● THE TASK: Among the records, find the lines that hold the string "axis" and return them.
........
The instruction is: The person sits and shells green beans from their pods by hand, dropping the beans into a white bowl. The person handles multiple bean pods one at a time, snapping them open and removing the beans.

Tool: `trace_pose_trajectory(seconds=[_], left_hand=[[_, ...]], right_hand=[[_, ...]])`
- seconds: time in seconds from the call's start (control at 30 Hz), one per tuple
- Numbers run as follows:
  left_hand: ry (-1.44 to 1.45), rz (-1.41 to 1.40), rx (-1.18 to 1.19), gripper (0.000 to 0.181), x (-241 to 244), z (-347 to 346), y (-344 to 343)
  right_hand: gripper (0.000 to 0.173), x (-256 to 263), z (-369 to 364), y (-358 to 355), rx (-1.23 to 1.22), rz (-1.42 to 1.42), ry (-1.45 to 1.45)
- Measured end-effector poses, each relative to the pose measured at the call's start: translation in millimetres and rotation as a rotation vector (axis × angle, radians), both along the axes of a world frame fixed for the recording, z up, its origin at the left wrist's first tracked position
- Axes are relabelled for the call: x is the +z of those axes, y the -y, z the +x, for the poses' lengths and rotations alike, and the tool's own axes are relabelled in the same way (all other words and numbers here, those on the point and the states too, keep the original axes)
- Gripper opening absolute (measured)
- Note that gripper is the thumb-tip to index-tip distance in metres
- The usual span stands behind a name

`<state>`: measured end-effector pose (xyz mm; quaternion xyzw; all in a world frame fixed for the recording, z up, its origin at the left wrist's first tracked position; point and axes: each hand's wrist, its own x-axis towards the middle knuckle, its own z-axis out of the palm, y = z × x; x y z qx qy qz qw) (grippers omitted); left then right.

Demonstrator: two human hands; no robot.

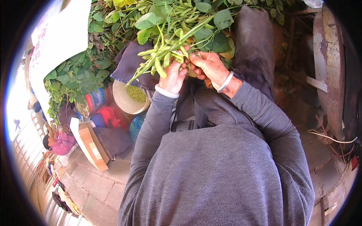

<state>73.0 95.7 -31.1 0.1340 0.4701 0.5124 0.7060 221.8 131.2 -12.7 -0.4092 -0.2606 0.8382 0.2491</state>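
A soybean stalk [181, 41] with green pods [159, 67] and leaves lies across my left hand [173, 76], whose fingers are closed around it. Close beside it, my right hand [210, 67] has its thumb and fingers pinched together at the pods. Whether something small sits between those fingertips is too hidden to tell. Both wrists carry pale bands. Below and left of the hands, a white bucket [117, 94] holds shelled green beans [137, 93]. Dark cloth [135, 62] over my left leg hangs partly above its rim.
Heaped soybean plants [113, 31] spread beyond my knees. A cardboard box [92, 147], a red plastic bag [113, 115] and dark fabric [116, 141] lie at the left on stone paving [90, 185]. Farther left is a person in pink [62, 144]. A rusty metal frame [333, 73] stands at the right.
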Motion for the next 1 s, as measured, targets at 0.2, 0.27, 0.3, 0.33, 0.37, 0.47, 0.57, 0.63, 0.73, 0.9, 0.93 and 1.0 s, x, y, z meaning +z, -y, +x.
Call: trace_pose_trajectory(seconds=[0.2, 0.27, 0.3, 0.33, 0.37, 0.47, 0.57, 0.63, 0.73, 0.9, 0.93, 1.0], left_hand=[[-0.028, -0.037, 0.187, 0.021, 5, 11, -7], [-0.106, -0.032, 0.219, 0.021, 9, 16, -9], [-0.149, -0.032, 0.239, 0.022, 10, 18, -8], [-0.146, -0.035, 0.277, 0.023, 9, 19, -8], [-0.169, -0.034, 0.289, 0.023, 8, 20, -8], [-0.225, -0.047, 0.332, 0.024, 8, 26, -8], [-0.294, -0.035, 0.306, 0.021, 11, 29, -6], [-0.310, -0.060, 0.280, 0.019, 13, 30, -7], [-0.174, -0.080, 0.173, 0.017, 14, 18, -7], [0.030, -0.187, 0.074, 0.020, 17, 1, -8], [0.004, -0.217, 0.137, 0.019, 22, 5, -9], [0.170, -0.168, 0.103, 0.019, 16, -6, -8]], right_hand=[[0.022, -11, -2, 1, -0.034, 0.652, 0.439], [0.020, -16, -1, 4, -0.150, 1.025, 0.540], [0.019, -16, -1, 6, -0.206, 1.210, 0.582], [0.019, -11, 2, 7, -0.172, 1.197, 0.566], [0.019, -8, 2, 9, -0.151, 1.147, 0.550], [0.021, -4, 5, 10, -0.079, 1.010, 0.522], [0.023, -4, 8, 6, 0.010, 0.864, 0.471], [0.024, -10, 7, 1, 0.056, 0.719, 0.405], [0.021, 4, 12, -5, 0.095, 0.309, 0.210], [0.020, 2, 13, -10, 0.139, 0.217, 0.187], [0.019, 3, 12, -10, 0.153, 0.271, 0.182], [0.020, 5, 11, -8, 0.179, 0.378, 0.172]])
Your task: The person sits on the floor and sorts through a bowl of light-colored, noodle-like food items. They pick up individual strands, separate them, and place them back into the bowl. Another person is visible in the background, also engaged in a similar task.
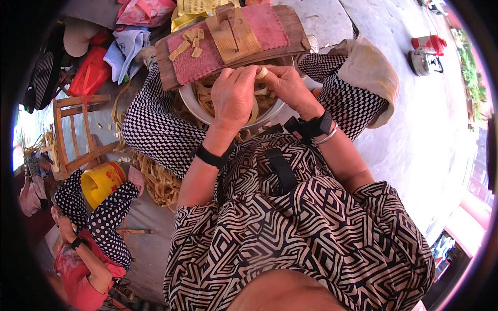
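My left hand [235, 93] and my right hand [288, 85] meet fingertip to fingertip over a metal basin [187, 102] between my knees. Both pinch at a pale flat strip [255, 110], which curves down below them; its held end is mostly hidden by my fingers. A tan wrap [262, 73] shows at the right thumb. Just beyond lies a wooden board [293, 27] bearing a pink cloth [262, 23]. A slotted wooden block [233, 37] sits across that cloth, with several short strip pieces [190, 39] to its left.
Tan strips [155, 179] lie heaped on the floor at my left. Beside them are a wooden chair frame [74, 132] and a seated person [87, 256] with a yellow bucket [103, 182]. A red bag [91, 72] is at upper left, a metal kettle [422, 62] at far right.
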Demonstrator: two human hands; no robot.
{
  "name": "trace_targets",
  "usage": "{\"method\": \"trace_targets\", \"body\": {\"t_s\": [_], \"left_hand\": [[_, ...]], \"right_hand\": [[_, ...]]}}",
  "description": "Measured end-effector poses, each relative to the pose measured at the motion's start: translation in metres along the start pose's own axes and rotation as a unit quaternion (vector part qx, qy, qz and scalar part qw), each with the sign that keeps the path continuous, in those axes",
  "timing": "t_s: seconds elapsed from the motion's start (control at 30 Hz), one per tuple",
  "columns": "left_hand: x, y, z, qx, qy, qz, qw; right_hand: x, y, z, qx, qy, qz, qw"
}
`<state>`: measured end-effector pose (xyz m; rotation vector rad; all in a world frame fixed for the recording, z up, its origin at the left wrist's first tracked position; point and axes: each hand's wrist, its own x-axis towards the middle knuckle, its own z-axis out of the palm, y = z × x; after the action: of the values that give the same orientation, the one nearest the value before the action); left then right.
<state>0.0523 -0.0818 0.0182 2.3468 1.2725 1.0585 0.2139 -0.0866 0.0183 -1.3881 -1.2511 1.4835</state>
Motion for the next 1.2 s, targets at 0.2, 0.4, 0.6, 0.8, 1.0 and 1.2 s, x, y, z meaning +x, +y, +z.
{"method": "trace_targets", "body": {"t_s": [0.2, 0.4, 0.6, 0.8, 1.0, 1.2], "left_hand": [[-0.012, 0.007, 0.006, -0.226, 0.010, -0.084, 0.971], [0.013, 0.021, 0.004, -0.206, -0.008, -0.213, 0.955], [-0.006, 0.030, -0.008, -0.543, -0.114, -0.531, 0.640], [-0.017, 0.005, -0.020, -0.170, -0.034, -0.194, 0.966], [-0.002, 0.004, -0.029, 0.124, 0.017, -0.006, 0.992], [0.003, 0.017, -0.023, 0.154, 0.049, 0.051, 0.985]], "right_hand": [[-0.003, 0.011, -0.002, 0.362, -0.108, 0.135, 0.916], [0.003, 0.003, 0.007, -0.067, 0.107, -0.206, 0.970], [0.015, -0.006, -0.009, -0.191, 0.231, -0.338, 0.892], [0.016, -0.018, -0.038, -0.016, 0.084, -0.188, 0.978], [-0.009, -0.056, -0.025, -0.210, 0.055, -0.206, 0.954], [-0.004, -0.033, -0.001, -0.136, 0.037, -0.149, 0.979]]}}
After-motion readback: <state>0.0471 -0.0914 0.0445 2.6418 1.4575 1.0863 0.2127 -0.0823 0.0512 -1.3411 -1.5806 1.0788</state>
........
● SOLUTION TO THIS PROBLEM:
- Measured end-effector poses, each relative to the pose measured at the call's start: translation in millimetres and rotation as a rotation vector (axis × angle, radians), both along the axes of a world frame fixed for the recording, z up, its origin at the left wrist's first tracked position
`<state>`: measured end-effector pose (xyz mm; quaternion xyzw; all in a world frame fixed for the recording, z up, its origin at the left wrist's first tracked position; point and axes: each hand's wrist, its own x-axis towards the middle knuckle, its own z-axis out of the palm, y = z × x; x y z qx qy qz qw) (grippers omitted); left then right.
`<state>`: measured end-effector pose (xyz m; rotation vector rad; all in a world frame fixed for the recording, z up, its origin at the left wrist's first tracked position; point and axes: each hand's wrist, its own x-axis towards the middle knuckle, its own z-axis out of the palm, y = z × x; after the action: of the values that give the same orientation, the one nearest the value before the action); left then right.

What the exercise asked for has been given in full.